Microbiota Composition ◽

Dietary Intakes ◽

Microbial Composition ◽

Gut Microbiota Composition

Abstract Background There is mounting evidence that individuals with kidney disease have an abnormal gut microbiota composition. No studies to date have summarised the evidence to categorise how the gut microbiota profile of individuals with kidney disease may differ from healthy controls. Synthesis of this evidence is important to inform future clinical trials. This systematic review aims to characterise differences of the gut microbiota composition in adults with kidney disease, as well as to describe the functional capacity of the gut microbiota and reporting of diet as a confounder in these studies. Methods Included studies were those that investigated the gut microbial community in adults with any type of kidney disease and compared this to the profile of healthy controls. Six scientific databases (CINHAL, Medline, PubMed, Scopus, Web of Science, Cochrane Library) as well as selected grey literature sources were searched up until August 2018. Quality assessment was undertaken independently by three authors. The system of evidence level criteria was employed to quantitatively evaluate the alteration of microbiota by strictly considering the number, methodological quality and consistency of the findings.

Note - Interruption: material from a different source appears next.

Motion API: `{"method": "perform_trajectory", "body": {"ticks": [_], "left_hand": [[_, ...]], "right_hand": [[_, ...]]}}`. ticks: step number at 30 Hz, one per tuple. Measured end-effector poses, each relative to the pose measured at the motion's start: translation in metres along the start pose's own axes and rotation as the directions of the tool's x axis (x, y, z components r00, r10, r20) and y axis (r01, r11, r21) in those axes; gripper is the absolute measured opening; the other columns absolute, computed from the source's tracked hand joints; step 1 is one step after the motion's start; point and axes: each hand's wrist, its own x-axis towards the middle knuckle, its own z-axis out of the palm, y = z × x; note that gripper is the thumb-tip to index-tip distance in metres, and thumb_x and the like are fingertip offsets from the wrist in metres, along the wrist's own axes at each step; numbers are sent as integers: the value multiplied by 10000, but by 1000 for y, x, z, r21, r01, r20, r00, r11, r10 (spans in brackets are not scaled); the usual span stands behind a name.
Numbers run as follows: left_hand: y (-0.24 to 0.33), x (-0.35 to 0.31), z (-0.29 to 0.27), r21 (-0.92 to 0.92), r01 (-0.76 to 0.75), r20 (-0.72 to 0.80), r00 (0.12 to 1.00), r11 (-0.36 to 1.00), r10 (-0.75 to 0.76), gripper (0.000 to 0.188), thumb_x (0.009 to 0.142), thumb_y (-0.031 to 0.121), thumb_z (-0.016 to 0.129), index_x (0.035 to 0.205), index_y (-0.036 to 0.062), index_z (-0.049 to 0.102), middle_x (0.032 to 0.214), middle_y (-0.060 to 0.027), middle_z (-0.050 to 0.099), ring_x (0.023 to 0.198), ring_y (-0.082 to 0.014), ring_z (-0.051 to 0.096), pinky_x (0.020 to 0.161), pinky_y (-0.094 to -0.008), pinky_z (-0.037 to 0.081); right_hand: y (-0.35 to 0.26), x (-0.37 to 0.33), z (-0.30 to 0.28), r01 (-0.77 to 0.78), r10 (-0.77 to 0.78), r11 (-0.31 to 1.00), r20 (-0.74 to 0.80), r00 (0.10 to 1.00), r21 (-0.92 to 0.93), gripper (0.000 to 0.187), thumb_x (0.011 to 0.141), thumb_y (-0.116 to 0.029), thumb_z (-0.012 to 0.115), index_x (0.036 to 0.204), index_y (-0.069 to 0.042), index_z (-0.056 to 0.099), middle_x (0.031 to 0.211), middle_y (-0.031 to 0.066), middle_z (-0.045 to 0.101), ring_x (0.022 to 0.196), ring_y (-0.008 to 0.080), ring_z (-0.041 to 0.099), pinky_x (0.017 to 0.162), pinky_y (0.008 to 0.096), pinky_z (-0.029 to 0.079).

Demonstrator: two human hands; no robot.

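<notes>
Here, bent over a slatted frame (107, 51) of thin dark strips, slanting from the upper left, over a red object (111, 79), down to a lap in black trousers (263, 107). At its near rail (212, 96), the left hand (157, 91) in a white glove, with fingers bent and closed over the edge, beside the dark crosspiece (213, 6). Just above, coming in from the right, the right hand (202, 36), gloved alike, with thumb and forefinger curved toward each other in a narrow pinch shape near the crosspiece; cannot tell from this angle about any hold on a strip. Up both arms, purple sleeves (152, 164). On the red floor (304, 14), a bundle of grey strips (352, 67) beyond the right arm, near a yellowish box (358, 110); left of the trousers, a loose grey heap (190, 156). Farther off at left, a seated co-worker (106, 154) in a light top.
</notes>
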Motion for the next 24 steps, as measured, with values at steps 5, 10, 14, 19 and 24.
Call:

Additional findings relating to altered functions of the gut microbiota, dietary intakes and dietary methodologies used were qualitatively summarised. Results Sixteen articles, reporting 15 studies met the eligibility criteria and included a total of 540 adults with kidney disease and 1117 healthy controls. Compared to healthy controls, individuals with kidney disease had increased abundances of Enterobacteriaceae, and decreased abundances of Coprococcus and Prevotella. Adults with kidney stones also had an altered microbial composition with variations to Bacteroides, Lachnospiraceae NK4A136 group, Ruminiclostridium 5 group, Dorea, Enterobacter, Christensenellaceae and its genus Christensenellaceae R7 group. Altered microbial functions in adults with kidney disease were reported, particularly in the context of metabolic pathways relating to urea and uremic toxin generation. Only three of the 16 articles accounted for diet, and of these studies only two used a valid dietary assessment method. Conclusions The gut microbiota profile of adults with kidney disease differs from healthy controls. Future study designs should include adequate reporting of important confounders such as dietary intakes to assist with interpretation of findings.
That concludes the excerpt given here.